Sebagaimana diketahui, wujud kepribadian Muhammadiyah terletak pada hakekat Muhammadiyah sebagai organisasi yang bergerak dalam bidang dakwah amar ma’ruf nahi munkar dan berpegang teguh kepada Al-Qur’an dan Sunnah, Rumusan ini seringkali dijadikan sebagai doktrin tanpa diiringi oleh penjelasan bahwa di dalamnya terdapat sifat Tajdidiyah (Pembaharuan), Ishlahiyah (damai) dan Tabsyiriyah (Menggembirakan) serta menuntut warganya untuk bersikap aktif, kreatif, dinamis, fleksibel, konstruktif, lapang dada, adil dan korektif, ikhlas dan tidak mengenal putus asa. Itulah doktrin yang harus dipahami dengan baik dan sifat yang mesti melekat pada seorang kader sejati Muhammadiyah.

Sedangkan sifat pasif, ikut-ikutan, jumud, kaku, reaktif, picik, masa bodoh, pamrih dan pesimistis adalah karakter atau ciri-ciri kader karbitan.

Secara kasat mata karakteristik kader karbitan tersebut terpantul dalam perilaku mereka dalam persyarikatan, baik yang menjelma dalam pemikiran yang picik dan jumud serta anti perubahan, ataupun dalam wujud orang-orang yang menjadikan amal usaha sebagai “warung” untuk mengais hidup diri dan keluarganya atau koleganya.
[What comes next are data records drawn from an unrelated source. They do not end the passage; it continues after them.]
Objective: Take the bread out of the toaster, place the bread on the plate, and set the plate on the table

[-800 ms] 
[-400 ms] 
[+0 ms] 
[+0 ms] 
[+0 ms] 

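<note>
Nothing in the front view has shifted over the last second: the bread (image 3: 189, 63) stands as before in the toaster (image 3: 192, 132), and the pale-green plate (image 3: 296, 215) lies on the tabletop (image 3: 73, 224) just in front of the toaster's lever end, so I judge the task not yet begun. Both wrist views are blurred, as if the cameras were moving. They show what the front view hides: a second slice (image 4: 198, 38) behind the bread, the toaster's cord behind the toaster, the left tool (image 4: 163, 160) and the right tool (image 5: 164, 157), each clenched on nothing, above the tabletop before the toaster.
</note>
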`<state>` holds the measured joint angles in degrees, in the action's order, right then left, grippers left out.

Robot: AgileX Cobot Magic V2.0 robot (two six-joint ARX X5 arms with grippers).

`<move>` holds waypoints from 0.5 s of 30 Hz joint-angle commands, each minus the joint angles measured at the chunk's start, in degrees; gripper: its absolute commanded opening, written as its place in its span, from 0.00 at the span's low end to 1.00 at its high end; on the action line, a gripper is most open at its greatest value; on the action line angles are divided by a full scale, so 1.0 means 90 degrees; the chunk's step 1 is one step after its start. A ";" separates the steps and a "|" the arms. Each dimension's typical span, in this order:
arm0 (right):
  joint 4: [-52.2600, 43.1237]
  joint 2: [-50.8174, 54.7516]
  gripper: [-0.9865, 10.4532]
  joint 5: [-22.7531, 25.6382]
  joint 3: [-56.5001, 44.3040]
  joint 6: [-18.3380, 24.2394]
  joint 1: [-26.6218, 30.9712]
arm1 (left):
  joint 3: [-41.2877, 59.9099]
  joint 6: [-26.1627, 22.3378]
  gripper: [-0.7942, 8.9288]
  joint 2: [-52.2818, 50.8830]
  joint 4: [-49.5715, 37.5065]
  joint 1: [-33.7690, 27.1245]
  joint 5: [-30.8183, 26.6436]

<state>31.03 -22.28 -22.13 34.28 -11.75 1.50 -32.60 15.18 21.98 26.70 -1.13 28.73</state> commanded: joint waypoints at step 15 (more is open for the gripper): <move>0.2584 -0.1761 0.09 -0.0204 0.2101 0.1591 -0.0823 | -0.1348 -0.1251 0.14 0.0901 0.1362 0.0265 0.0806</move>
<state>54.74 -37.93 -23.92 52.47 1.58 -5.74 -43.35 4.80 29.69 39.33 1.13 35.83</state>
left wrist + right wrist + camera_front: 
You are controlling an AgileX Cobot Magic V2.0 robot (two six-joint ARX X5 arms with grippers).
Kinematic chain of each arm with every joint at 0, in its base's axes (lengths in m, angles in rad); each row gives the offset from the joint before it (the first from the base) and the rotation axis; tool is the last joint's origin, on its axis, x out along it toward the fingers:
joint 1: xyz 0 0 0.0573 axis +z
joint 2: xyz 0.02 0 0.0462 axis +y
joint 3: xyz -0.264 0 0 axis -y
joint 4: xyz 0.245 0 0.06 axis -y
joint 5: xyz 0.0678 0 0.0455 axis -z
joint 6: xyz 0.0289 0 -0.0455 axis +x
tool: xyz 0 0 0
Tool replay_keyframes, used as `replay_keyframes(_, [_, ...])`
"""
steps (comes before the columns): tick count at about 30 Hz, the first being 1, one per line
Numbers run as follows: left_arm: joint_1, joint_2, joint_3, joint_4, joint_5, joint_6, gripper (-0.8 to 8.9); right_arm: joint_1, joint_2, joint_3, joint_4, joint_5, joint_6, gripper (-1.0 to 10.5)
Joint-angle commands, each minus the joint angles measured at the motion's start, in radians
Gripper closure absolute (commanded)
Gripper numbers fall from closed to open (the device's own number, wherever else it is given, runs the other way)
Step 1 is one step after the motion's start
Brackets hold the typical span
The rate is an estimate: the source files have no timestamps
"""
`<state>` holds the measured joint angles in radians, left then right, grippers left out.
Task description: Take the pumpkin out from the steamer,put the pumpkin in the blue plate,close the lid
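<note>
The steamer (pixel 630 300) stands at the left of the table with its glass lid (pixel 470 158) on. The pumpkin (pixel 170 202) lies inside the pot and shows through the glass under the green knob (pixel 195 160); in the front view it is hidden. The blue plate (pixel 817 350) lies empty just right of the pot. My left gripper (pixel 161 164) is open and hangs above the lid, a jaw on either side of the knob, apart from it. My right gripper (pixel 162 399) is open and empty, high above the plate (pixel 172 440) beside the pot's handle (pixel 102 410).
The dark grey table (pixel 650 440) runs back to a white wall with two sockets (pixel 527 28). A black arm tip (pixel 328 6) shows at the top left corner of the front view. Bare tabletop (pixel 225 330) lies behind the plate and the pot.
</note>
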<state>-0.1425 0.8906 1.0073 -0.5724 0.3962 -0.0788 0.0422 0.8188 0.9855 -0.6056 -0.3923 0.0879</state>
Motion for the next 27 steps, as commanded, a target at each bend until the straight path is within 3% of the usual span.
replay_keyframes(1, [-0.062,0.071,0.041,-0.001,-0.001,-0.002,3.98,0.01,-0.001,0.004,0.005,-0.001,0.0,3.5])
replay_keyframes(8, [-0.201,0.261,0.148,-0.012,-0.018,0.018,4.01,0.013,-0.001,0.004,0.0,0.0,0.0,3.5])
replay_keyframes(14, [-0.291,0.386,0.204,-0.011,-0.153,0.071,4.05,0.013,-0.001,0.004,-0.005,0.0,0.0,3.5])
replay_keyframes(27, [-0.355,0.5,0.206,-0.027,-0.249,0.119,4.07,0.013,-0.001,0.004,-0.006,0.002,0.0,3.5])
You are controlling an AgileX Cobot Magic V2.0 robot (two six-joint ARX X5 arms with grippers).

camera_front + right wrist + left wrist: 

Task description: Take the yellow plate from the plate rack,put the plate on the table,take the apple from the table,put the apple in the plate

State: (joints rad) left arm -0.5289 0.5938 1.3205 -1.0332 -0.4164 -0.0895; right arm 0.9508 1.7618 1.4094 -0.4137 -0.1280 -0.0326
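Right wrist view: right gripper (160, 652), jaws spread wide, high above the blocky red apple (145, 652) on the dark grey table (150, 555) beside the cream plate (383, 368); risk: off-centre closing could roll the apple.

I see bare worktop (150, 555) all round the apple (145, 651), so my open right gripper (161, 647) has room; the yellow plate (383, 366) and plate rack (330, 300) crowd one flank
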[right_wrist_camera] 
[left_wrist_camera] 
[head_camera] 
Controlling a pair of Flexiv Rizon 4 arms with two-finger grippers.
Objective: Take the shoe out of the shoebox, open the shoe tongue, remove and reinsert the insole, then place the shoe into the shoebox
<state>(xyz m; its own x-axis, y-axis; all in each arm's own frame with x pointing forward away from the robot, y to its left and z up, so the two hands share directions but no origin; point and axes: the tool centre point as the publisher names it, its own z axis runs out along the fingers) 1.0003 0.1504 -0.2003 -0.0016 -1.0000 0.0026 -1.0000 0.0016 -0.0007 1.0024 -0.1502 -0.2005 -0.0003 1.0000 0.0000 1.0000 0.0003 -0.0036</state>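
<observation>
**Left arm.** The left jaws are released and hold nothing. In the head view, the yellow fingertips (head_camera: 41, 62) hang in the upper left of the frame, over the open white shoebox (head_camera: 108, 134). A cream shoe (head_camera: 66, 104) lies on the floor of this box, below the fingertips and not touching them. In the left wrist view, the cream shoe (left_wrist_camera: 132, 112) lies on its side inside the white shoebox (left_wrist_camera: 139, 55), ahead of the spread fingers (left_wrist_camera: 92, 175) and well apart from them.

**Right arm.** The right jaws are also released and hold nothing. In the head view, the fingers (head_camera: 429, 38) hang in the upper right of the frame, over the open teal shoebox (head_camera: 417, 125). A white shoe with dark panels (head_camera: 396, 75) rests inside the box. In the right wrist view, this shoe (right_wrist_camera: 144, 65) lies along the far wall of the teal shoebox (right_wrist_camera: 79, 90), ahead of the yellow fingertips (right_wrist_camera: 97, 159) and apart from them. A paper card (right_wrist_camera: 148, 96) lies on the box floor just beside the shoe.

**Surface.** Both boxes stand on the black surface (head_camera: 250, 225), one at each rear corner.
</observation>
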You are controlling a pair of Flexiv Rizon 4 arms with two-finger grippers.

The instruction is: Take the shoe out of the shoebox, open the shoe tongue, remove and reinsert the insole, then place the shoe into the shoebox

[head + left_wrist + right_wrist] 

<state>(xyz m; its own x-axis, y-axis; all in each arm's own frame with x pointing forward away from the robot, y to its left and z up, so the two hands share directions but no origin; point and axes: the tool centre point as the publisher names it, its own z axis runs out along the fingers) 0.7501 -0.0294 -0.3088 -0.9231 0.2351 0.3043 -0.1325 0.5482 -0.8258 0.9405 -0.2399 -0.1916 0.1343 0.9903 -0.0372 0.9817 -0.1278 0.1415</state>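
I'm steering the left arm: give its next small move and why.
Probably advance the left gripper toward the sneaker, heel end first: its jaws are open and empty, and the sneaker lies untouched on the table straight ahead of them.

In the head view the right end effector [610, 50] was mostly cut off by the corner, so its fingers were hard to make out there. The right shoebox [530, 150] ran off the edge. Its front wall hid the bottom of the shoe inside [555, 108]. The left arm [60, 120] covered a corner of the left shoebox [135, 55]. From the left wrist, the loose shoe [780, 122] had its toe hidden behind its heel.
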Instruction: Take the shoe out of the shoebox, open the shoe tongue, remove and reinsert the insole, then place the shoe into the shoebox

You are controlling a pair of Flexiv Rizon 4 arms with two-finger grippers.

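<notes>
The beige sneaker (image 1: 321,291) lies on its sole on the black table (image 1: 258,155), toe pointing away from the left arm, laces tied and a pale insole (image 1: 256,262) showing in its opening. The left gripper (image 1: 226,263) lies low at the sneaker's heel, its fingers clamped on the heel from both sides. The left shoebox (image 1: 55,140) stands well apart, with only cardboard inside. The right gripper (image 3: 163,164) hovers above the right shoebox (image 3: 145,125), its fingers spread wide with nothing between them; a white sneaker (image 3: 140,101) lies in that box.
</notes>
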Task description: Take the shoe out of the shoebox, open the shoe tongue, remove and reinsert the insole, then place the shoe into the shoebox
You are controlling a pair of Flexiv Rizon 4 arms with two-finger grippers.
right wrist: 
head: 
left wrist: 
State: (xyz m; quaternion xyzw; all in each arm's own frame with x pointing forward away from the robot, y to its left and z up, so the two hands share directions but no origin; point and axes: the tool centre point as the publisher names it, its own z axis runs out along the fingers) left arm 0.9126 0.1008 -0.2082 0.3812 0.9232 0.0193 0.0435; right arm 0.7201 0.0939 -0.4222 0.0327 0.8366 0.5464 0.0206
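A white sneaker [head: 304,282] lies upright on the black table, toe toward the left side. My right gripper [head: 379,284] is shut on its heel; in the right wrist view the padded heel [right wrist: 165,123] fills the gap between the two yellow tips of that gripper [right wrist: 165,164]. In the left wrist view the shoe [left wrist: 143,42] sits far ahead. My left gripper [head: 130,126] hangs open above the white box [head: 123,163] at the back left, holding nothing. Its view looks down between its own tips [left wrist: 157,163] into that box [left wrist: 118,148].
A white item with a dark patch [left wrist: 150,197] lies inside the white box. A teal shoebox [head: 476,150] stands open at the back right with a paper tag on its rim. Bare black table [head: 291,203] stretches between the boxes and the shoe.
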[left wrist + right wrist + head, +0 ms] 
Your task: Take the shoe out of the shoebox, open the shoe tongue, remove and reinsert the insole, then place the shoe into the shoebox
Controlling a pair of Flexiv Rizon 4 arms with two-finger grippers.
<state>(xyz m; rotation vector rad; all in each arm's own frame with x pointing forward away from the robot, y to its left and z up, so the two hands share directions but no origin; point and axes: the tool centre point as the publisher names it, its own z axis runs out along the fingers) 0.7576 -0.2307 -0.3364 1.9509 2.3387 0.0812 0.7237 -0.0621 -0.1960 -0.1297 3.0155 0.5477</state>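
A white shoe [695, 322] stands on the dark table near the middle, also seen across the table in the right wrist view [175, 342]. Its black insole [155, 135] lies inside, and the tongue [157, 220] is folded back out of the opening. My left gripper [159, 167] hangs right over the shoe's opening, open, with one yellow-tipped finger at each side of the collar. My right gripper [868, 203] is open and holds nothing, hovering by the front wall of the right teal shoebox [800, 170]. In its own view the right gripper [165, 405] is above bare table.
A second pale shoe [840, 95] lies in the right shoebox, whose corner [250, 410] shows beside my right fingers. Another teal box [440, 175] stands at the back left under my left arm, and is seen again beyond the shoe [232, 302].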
Secara lebih jelas karakter karbitan ini termanifestasi pada mereka yang dengan pongah, picik, tidak santun dan tidak bijak dalam menyikapi bentuk penyegaran pemikiran keagamaan di tubuh Muhammadiyah. Atau mereka yang tidak punya malu ‘menjual’ Muhammadiyah untuk kepentingan sendiri sambil sikut kanan kiri dan menjilat serta melakukan manifulasi di sana sini.

Fenomena yang lebih memprihatinkan, jika karakteristik kader karbitan ini menjakiti angkatan muda Muhammadiyah. Dikhawatirkan mereka hanya akan tertarik dan begitu asyik dengan program yang berkaitan dengan proyek-proyek yang membuat kantong tebal. Apalagi jika sampai berani mengais keuntungan dengan cara-cara yang manifulatif.

HARAPAN

Pemimpin Muhammadiyah, bukan hanya harus mewarisi karakteristik kader sejati, akan tetapi harus mampu manyadarkan atau menertibkan kader-kader karbitan. Jika mereka (kader karbitan) tidak tersentuh atau bahkan dibiarkan, jelas akan semakin menebar virus yang berbahaya bagi keberlangsungan dan kejayaan persyarikatan. Mereka adalah benalu dalam Muhammadiyah.